Like any other industry, the private prison industry is dependent upon demand for its services. Although the number of inmates housed in private prisons in the U.S. has increased by more than one-third in the past eight years, 2010 (the most recent year for which data is available) saw a dip in those figures. A similar decrease occurred in the state and federal prison and jail populations overall.
“It’ll be a couple hundred thousand easy in utilities. It doesn’t help your budget any.”
-Sayre City Manager Guy Hylton
No state has managed to reduce its prison population more than California, where overcrowding became such a bad problem that the U.S. Supreme Court weighed in on it last year. The Court ruled that California had to reduce its prison population by more than 30,000 inmates.

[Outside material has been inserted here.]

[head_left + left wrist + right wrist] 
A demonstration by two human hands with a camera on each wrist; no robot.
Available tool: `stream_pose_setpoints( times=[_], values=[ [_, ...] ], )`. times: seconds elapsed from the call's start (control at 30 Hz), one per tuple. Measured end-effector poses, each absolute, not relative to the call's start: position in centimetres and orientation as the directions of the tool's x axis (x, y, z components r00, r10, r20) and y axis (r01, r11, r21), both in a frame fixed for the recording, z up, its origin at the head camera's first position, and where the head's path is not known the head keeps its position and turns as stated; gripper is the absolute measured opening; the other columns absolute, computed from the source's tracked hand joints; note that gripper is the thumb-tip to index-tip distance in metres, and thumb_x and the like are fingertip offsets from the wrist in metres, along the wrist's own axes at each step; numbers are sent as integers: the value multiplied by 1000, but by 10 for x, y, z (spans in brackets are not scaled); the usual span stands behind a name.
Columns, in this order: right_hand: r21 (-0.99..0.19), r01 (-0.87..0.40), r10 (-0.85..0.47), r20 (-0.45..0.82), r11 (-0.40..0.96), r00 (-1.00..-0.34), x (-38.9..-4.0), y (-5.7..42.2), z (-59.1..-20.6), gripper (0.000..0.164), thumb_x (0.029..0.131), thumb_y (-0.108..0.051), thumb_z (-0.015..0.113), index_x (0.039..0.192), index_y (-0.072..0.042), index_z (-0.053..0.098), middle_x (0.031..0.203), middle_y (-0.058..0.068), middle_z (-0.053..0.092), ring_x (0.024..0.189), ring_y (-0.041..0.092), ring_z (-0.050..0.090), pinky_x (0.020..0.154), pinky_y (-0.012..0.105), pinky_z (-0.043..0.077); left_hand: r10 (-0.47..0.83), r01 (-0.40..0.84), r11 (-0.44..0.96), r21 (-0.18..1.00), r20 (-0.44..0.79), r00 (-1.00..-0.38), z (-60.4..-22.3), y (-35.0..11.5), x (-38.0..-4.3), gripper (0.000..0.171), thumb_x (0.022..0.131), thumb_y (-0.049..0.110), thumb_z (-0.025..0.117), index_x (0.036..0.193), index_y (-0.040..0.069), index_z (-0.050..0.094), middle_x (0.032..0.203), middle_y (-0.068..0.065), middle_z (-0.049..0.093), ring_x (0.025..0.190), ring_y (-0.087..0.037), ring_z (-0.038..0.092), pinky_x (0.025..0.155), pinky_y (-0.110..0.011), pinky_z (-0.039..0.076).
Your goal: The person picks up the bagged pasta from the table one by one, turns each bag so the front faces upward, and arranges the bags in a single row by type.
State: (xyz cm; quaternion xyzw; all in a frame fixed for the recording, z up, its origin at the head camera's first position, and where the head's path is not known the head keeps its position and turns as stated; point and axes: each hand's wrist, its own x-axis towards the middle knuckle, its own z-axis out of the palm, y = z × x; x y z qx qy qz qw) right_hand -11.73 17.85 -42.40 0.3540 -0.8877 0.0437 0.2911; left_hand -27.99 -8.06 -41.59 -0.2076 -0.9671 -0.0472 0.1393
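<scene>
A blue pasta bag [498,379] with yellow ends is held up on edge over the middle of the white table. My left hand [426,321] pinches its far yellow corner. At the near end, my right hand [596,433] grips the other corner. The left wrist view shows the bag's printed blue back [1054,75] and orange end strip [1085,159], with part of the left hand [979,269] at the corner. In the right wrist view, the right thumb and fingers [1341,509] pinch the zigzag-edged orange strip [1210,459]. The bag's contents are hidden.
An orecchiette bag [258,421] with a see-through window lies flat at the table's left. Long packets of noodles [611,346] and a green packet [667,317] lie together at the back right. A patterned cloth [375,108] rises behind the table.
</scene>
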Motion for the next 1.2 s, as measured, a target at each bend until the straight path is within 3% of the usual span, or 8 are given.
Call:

“It was always meant to be a temporary solution to our prison-overcrowding crisis, housing inmates out of state,” says Dana Simas, a spokeswoman for the California Department of Corrections. “We recently went through an entire transformation, called Public Safety Realignment. And, by that, low-level offenders convicted after October 1, 2011 now serve their term in county jail. We’ve reduced our prison population by over 20,000 inmates.”
City Manager Guy Hylton says the loss will hurt the city’s bottom line. “It’ll be a couple hundred thousand easy in utilities. It doesn’t help your budget any,” he said.
He said he has to hope another state might eventually want to use the facility to make up for the loss.
“In the past we’ve had Alaska. We’ve had Hawaii. We’ve had Wisconsin. And so they’re not the only state where prisoners are being outsourced,” he said.
State Department of Corrections Director Justin Jones says that state might just be Oklahoma, whose prison population continues to increase.
“Reality is, in the next few years, we’re going to have to start going into those vacant facilities at some percentage,” Jones says. “We’re going to need to, gradually, as we have net growth, go into more private prison beds.”
There’s confusion about whether the more than 400 jobs at North Fork will be lost in the near future.
But from CCA to the California Department of Corrections and city officials in Sayre, the parties agree: The timing of this decision, coming just months after a major riot at the prison, is a coincidence.